**WHAT THE TASK REQUIRES:** Write out the following listing's lines from the one with "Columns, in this" to the one with "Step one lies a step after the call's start", exactly, with both included and no others.

====== INFORMATION SUPPLIED

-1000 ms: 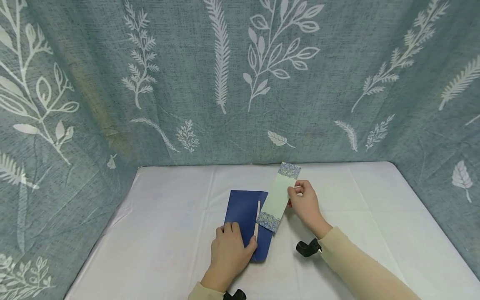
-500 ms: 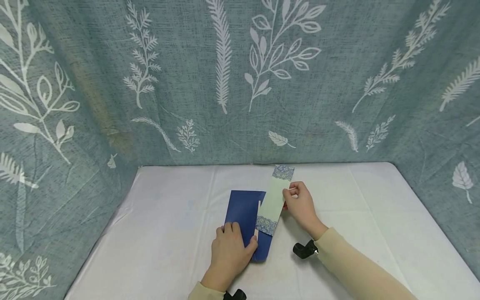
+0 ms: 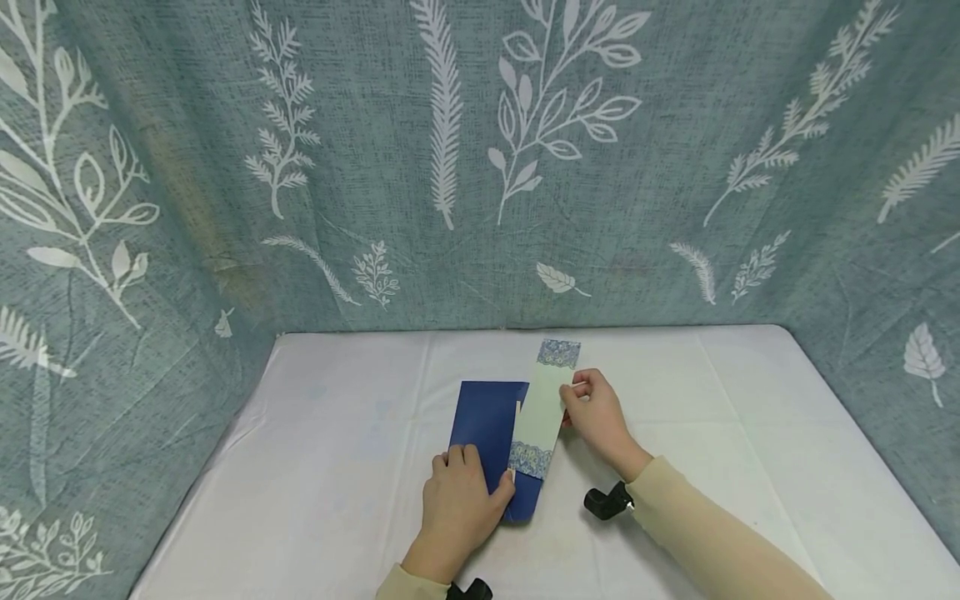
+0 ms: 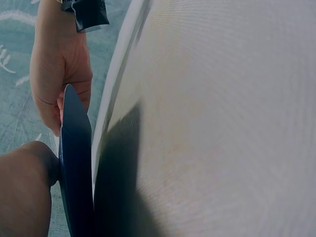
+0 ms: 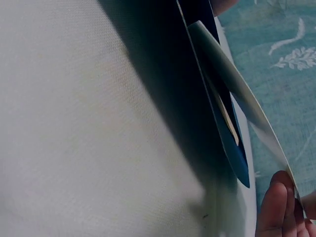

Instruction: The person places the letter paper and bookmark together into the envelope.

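My left hand (image 3: 459, 510) grips the lower part of a dark blue paper folder (image 3: 483, 412), its thumb pressing near the open right side. In the left wrist view, the folder (image 4: 76, 163) stands raised off the cloth, casting a shadow. A cream strip (image 3: 517, 410) shows along the opening. Between thumb and fingers, my right hand (image 3: 602, 419) pinches the right edge of a long pale green card (image 3: 542, 408) with blue lace-patterned bands at both ends. The card's lower end overlaps the folder's right part. How deep it lies between the layers I cannot tell.
A white cloth (image 3: 337, 467) covers the table. Behind it and at both sides hangs a blue-green curtain (image 3: 352, 167) with white leaf prints. A black wrist camera (image 3: 607, 502) juts from the right sleeve.
My right hand has moved left and slightly toward me, bringing the card farther over the folder and turning it more upright. The left hand and the folder have stayed nearly still.
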Motion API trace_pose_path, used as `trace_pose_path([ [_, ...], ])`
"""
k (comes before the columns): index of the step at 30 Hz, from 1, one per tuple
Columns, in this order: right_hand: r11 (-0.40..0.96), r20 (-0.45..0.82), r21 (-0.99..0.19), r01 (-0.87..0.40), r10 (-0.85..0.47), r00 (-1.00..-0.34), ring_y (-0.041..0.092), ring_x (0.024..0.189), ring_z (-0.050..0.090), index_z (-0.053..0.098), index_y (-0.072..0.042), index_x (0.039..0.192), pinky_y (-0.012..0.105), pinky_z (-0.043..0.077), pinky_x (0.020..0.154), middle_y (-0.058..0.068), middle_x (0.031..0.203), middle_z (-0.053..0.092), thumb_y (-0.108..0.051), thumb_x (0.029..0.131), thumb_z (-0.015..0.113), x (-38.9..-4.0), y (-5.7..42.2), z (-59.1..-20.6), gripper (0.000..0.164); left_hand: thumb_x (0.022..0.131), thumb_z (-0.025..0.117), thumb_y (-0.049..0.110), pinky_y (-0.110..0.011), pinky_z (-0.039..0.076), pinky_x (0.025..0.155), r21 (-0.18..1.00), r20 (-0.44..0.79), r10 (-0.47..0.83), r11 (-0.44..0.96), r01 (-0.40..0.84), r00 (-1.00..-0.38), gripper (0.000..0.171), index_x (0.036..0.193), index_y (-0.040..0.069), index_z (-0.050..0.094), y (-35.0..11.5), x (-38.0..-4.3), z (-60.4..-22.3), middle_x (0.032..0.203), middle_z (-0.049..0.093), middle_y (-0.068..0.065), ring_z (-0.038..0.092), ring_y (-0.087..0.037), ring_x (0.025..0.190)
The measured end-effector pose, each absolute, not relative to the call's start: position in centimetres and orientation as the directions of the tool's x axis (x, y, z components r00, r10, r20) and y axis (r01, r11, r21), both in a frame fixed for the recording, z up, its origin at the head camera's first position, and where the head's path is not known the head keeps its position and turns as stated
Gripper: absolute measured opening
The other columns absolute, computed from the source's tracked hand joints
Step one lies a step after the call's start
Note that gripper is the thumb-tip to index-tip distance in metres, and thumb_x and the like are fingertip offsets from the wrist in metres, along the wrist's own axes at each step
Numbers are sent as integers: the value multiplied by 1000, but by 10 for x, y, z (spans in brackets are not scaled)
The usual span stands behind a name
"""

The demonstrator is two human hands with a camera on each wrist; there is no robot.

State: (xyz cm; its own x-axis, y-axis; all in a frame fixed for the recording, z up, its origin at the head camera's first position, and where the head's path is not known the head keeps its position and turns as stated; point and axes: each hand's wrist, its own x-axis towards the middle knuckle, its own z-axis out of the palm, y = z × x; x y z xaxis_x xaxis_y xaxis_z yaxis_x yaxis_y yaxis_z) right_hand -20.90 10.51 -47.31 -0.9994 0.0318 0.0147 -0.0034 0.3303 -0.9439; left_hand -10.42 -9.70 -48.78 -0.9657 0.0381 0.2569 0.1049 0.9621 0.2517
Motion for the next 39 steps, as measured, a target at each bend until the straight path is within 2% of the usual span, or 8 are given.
trace_pose_path([
  [10, 420, -27, -907, 32, 18, -999, 20, 51, 62, 52, 3, 107, 31, 51, 54, 9, 75, 64, -10, 91, 60, -207, 101, -475, 23, 83, 60, 50, -49, 52, 65, 277, 248, 23, 956, 93, -968, 58, 98, -6, 56, -96, -105, -489, 99, 56, -21, 54, -42, 96],
  [18, 453, -129, -887, 92, -49, -990, 20, 46, 61, 50, -1, 96, 31, 49, 48, 8, 59, 62, -11, 90, 61, -201, 95, -473, 16, 83, 59, 50, -49, 52, 68, 282, 237, 20, 955, 89, -971, 60, 101, -7, 56, -95, -105, -487, 101, 55, -22, 54, -42, 97],
  [24, 425, -224, -890, 167, -88, -970, 18, 44, 62, 49, 2, 89, 31, 53, 48, 13, 58, 62, -5, 89, 60, -196, 89, -469, 13, 84, 58, 49, -50, 52, 67, 284, 226, 19, 955, 85, -974, 60, 103, -8, 55, -96, -106, -487, 101, 55, -22, 54, -42, 97],
  [30, 411, -313, -880, 239, -121, -942, 16, 46, 62, 48, 2, 88, 31, 54, 51, 15, 62, 63, -4, 89, 61, -191, 87, -465, 14, 84, 58, 50, -49, 52, 65, 277, 234, 21, 957, 87, -972, 59, 100, -7, 55, -96, -107, -489, 100, 55, -22, 54, -41, 95],
  [39, 416, -343, -872, 258, -145, -928, 15, 47, 63, 50, 3, 85, 30, 54, 52, 15, 62, 63, -4, 89, 61, -191, 86, -465, 14, 84, 58, 50, -48, 52, 64, 264, 233, 27, 960, 90, -972, 58, 98, -6, 55, -96, -107, -489, 99, 54, -21, 54, -41, 94],
])
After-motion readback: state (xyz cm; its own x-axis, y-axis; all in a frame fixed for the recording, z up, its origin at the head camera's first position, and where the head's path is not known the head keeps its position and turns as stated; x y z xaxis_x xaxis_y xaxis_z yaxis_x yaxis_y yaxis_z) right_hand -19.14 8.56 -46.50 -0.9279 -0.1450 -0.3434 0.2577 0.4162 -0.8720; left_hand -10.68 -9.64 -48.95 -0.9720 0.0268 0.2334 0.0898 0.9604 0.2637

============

**SOLUTION:**
Columns, in this order: right_hand: r11 (-0.40..0.96), r20 (-0.45..0.82), r21 (-0.99..0.19), r01 (-0.87..0.40), r10 (-0.85..0.47), r00 (-1.00..-0.34), ring_y (-0.041..0.092), ring_x (0.024..0.189), ring_z (-0.050..0.090), index_z (-0.053..0.098), index_y (-0.072..0.042), index_x (0.039..0.192), pinky_y (-0.012..0.105), pinky_z (-0.043..0.077), pinky_x (0.020..0.154), middle_y (-0.058..0.068), middle_x (0.031..0.203), middle_z (-0.053..0.092), thumb_y (-0.108..0.051), thumb_x (0.029..0.131), thumb_z (-0.015..0.113), x (-38.9..-4.0), y (-5.7..42.2), z (-59.1..-20.6), gripper (0.000..0.164); left_hand: thumb_x (0.022..0.131), thumb_z (-0.025..0.117), thumb_y (-0.049..0.110), pinky_y (-0.110..0.011), pinky_z (-0.039..0.076), pinky_x (0.025..0.155), r21 (-0.18..1.00), r20 (-0.44..0.79), r10 (-0.47..0.83), r11 (-0.44..0.96), r01 (-0.40..0.84), r00 (-1.00..-0.38), gripper (0.000..0.171), index_x (0.036..0.193), index_y (-0.040..0.069), index_z (-0.050..0.094), y (-35.0..11.5), x (-38.0..-4.3), z (-60.4..-22.3), middle_x (0.032..0.203), middle_z (-0.049..0.093), middle_y (-0.068..0.065), ring_z (-0.038..0.092), ring_y (-0.087..0.037), ring_x (0.025..0.190)
The measured end-effector pose, each absolute, not relative to the call's start: position in centimetres and orientation as the directions of the tool's x axis (x, y, z components r00, r10, r20) and y axis (r01, r11, r21), both in a frame fixed for the recording, z up, its origin at the head camera's first position, and where the head's path is not known the head keeps its position and turns as stated
Gripper: absolute measured opening
The other columns absolute, computed from the source's tracked hand joints
Step one lies a step after the call's start

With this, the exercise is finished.